*Task statement*.
Don't include pictures. Quote the lines below from the first through the line that contains "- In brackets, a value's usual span".

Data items
[Start of section]

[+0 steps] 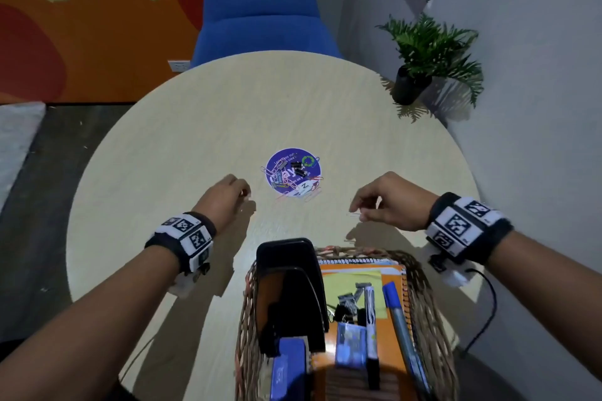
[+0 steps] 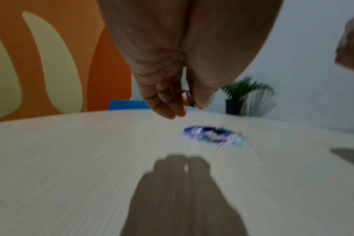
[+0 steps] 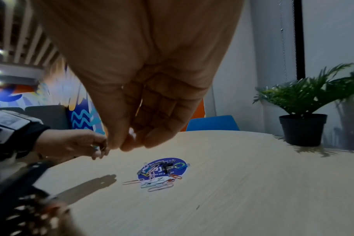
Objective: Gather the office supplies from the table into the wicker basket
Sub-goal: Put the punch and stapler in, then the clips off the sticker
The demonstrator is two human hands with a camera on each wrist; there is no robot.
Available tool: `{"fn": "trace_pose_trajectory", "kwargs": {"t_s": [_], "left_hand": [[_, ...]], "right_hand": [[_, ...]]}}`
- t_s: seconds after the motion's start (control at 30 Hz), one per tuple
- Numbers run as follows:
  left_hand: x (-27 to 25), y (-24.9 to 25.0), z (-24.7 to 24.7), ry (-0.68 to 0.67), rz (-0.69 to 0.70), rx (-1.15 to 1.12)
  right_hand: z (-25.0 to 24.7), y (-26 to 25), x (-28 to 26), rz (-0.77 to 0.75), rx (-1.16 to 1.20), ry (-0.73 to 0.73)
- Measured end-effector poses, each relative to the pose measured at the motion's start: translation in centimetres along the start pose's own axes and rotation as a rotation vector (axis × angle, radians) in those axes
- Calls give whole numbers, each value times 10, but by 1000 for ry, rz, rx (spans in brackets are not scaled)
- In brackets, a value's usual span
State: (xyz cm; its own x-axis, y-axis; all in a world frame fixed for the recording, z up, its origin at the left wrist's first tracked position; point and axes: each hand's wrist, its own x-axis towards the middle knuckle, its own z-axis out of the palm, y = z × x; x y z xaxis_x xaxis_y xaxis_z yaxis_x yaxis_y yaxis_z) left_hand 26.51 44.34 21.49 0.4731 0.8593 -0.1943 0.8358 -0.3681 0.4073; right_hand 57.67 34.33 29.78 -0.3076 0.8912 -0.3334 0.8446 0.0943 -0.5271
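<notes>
Loose coloured paper clips and black binder clips (image 1: 294, 177) (image 3: 160, 175) lie in a small pile on a round purple sticker (image 1: 312, 172) at the table's middle; the left wrist view shows the pile (image 2: 212, 135) only as a blur. My left hand (image 1: 246, 194) (image 2: 189, 102) (image 3: 100, 148) hovers left of the pile, fingers curled, pinching small clips. My right hand (image 1: 358, 213) (image 3: 121, 143) hovers right of the pile and pinches a thin paper clip (image 1: 353, 214). The wicker basket (image 1: 423, 286) stands at the near edge, holding an orange notebook, pens, clips and a black organiser.
A potted plant (image 1: 420, 75) (image 3: 303, 127) stands at the table's far right edge by the wall. A blue chair (image 1: 260, 16) is behind the table. A black cable (image 1: 485, 312) hangs from my right wrist. Bare light-wood tabletop (image 1: 195, 140) surrounds the pile.
</notes>
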Motion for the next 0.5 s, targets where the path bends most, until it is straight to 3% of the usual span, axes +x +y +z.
{"fn": "trace_pose_trajectory", "kwargs": {"t_s": [0.1,0.17,0.33,0.5], "left_hand": [[-23,29,-25,129,190,-63],[-42,59,-39,136,269,-142],[-84,127,-53,-31,361,-325],[-101,152,-33,-113,359,-151]], "right_hand": [[4,-4,-31,-9,33,11],[10,-7,-47,-27,62,30],[26,-14,-73,-12,84,5],[36,-13,-84,25,45,-30]]}}
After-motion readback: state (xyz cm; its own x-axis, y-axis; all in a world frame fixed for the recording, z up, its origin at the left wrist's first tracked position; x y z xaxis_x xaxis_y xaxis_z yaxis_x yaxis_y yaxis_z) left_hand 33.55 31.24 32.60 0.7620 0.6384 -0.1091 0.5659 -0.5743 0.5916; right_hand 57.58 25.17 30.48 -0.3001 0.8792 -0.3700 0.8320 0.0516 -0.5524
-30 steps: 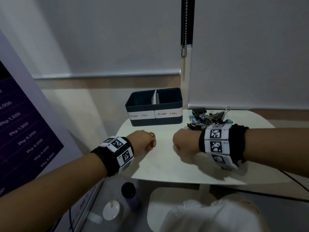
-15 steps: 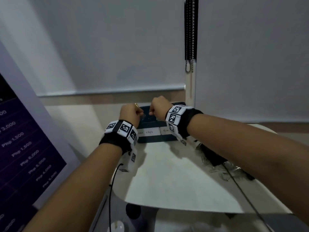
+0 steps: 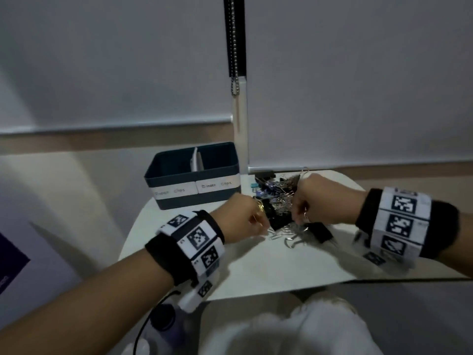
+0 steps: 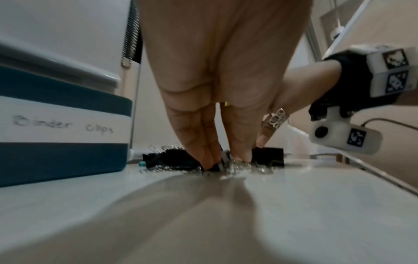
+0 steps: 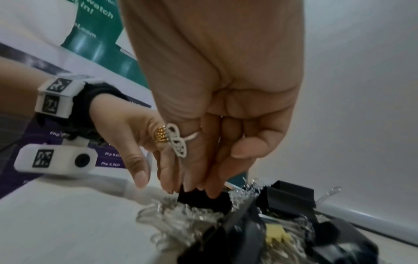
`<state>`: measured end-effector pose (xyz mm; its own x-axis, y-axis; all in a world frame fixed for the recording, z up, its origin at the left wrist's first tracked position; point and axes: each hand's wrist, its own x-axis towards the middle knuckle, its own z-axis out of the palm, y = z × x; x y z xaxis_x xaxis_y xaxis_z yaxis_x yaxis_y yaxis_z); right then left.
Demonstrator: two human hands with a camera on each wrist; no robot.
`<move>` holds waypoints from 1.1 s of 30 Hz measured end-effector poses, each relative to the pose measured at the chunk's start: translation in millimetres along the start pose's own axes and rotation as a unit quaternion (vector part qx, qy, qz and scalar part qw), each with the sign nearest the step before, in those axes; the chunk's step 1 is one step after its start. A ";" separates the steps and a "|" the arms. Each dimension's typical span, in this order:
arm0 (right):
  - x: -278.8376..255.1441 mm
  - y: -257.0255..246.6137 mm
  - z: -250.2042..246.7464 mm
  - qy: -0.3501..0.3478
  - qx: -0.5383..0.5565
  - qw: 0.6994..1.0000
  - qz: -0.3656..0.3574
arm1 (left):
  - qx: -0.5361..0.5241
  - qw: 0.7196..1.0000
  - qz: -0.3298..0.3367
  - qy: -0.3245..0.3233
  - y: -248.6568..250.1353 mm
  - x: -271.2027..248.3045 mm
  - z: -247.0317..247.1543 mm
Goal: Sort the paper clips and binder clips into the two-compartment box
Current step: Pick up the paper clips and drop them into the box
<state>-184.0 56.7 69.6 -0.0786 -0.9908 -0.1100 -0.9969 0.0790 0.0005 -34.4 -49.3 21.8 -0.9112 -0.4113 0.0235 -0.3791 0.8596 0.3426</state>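
We reach both hands into the clip pile (image 3: 277, 201): our left hand (image 3: 243, 217) and right hand (image 3: 316, 201) touch it, grip unclear.

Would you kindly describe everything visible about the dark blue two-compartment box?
The dark blue two-compartment box looks like plastic, rectangular and open-topped, standing upright at the back of the white table, left of the clip pile. A pale divider splits it. Its white front band reads "Paper clips" left and "Binder clips" right. Neither hand touches it.

Box (image 4: 56, 100) label: "Binder clips". Banner (image 5: 108, 159): "Php 6,000", "Php 5,000".
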 end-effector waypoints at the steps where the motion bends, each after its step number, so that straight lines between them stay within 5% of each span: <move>1: -4.6 2.9 5.3 -0.005 -0.015 1.000 0.009 | 0.005 1.000 0.004 -0.018 6.5 4.0 7.1; 8: 10.2 5.2 33.6 -0.015 -0.048 0.998 0.043 | 0.086 0.995 -0.033 -0.029 22.7 16.3 26.8; 13: 13.0 -2.9 40.2 -0.019 -0.073 0.997 0.006 | 0.105 0.991 -0.077 -0.011 10.0 7.8 25.3; 19: 18.0 -1.4 43.5 -0.021 -0.009 0.999 -0.043 | 0.092 0.992 -0.086 -0.004 -8.1 -8.2 12.5; 33: 24.9 0.7 48.1 -0.044 0.101 0.994 -0.010 | 0.052 0.990 -0.132 -0.019 -8.5 8.8 17.8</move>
<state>-186.3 37.4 19.1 -0.0494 -0.9796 -0.1946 -0.9753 0.0893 -0.2019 -42.1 -54.8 2.4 -0.7828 -0.6156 -0.0907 -0.6176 0.7509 0.2341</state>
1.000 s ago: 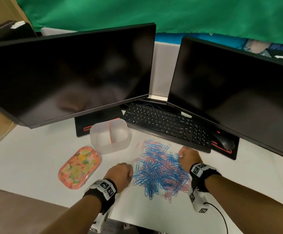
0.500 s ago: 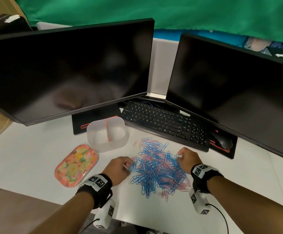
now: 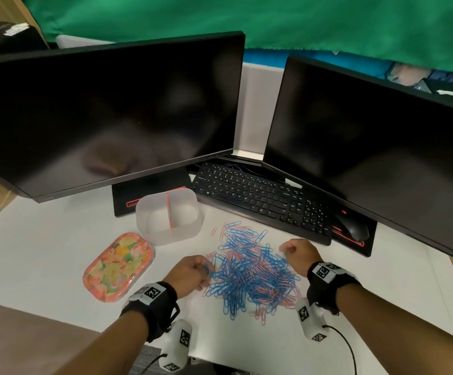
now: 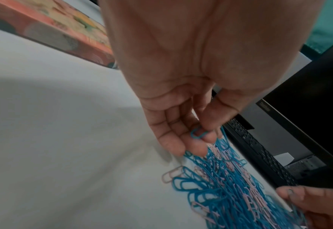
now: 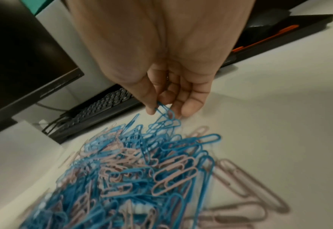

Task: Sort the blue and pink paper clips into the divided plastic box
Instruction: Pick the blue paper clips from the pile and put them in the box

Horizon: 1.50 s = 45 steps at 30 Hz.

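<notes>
A heap of blue and pink paper clips [image 3: 249, 272] lies on the white desk between my hands. The translucent divided box [image 3: 169, 215], with a pink partition, stands behind the heap to the left and looks empty. My left hand [image 3: 193, 272] is at the heap's left edge; in the left wrist view its thumb and fingers pinch a blue clip [image 4: 198, 133]. My right hand [image 3: 294, 251] is at the heap's right edge and pinches another blue clip [image 5: 164, 110] between thumb and fingers just above the pile [image 5: 134, 170].
A floral lid or tray [image 3: 120, 266] lies left of my left hand. A black keyboard [image 3: 263, 198] and a mouse [image 3: 352, 228] sit behind the heap. Two dark monitors [image 3: 106, 112] [image 3: 377, 152] stand over the back of the desk.
My left hand moved right to the heap's edge and took a blue clip between its fingers. My right hand stayed at the right edge and lifted slightly. The head view shifted a little.
</notes>
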Available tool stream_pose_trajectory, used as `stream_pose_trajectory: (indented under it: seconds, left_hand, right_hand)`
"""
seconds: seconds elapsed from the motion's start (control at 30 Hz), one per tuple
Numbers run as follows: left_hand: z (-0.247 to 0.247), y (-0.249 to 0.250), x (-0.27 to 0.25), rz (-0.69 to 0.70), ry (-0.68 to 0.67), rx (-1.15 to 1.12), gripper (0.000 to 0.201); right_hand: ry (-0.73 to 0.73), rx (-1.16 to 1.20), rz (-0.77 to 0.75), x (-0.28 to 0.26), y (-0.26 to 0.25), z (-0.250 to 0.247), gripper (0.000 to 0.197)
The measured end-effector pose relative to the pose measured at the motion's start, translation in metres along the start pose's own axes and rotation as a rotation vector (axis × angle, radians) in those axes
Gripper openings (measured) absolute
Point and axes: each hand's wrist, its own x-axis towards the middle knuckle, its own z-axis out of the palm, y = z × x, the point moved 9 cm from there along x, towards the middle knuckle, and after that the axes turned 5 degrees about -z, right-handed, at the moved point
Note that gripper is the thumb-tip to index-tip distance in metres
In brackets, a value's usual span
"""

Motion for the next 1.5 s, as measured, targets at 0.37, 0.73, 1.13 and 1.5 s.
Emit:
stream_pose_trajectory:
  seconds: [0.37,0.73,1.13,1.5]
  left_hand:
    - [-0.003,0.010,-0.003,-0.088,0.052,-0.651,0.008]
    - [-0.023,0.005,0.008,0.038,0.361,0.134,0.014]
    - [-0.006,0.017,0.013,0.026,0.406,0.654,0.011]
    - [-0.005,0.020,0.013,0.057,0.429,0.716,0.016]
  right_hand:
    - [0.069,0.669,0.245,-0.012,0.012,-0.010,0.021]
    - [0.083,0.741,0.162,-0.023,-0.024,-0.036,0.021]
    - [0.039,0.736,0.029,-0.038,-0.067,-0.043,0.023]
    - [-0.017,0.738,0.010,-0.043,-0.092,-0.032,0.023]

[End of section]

*Expected answer*.
[+0 steps] 
[+0 steps] 
[+0 steps] 
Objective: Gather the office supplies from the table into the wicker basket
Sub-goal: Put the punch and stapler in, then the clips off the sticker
The demonstrator is two human hands with a camera on each wrist; there is no robot.
Available tool: `{"fn": "trace_pose_trajectory", "kwargs": {"t_s": [_], "left_hand": [[_, ...]], "right_hand": [[_, ...]]}}`
- t_s: seconds after the motion's start (control at 30 Hz), one per tuple
- Numbers run as follows:
  left_hand: x (-27 to 25), y (-24.9 to 25.0), z (-24.7 to 24.7), ry (-0.68 to 0.67), rz (-0.69 to 0.70), rx (-1.15 to 1.12)
  right_hand: z (-25.0 to 24.7), y (-26 to 25), x (-28 to 26), rz (-0.77 to 0.75), rx (-1.16 to 1.20), ry (-0.73 to 0.73)
- Measured end-effector poses, each relative to the pose measured at the motion's start: translation in centimetres along the start pose's own axes and rotation as a rotation vector (axis × angle, radians) in those axes
- Calls give whole numbers, each value times 10, but by 1000 for ry, rz, rx (spans in brackets are not scaled)
- In brackets, a value's usual span

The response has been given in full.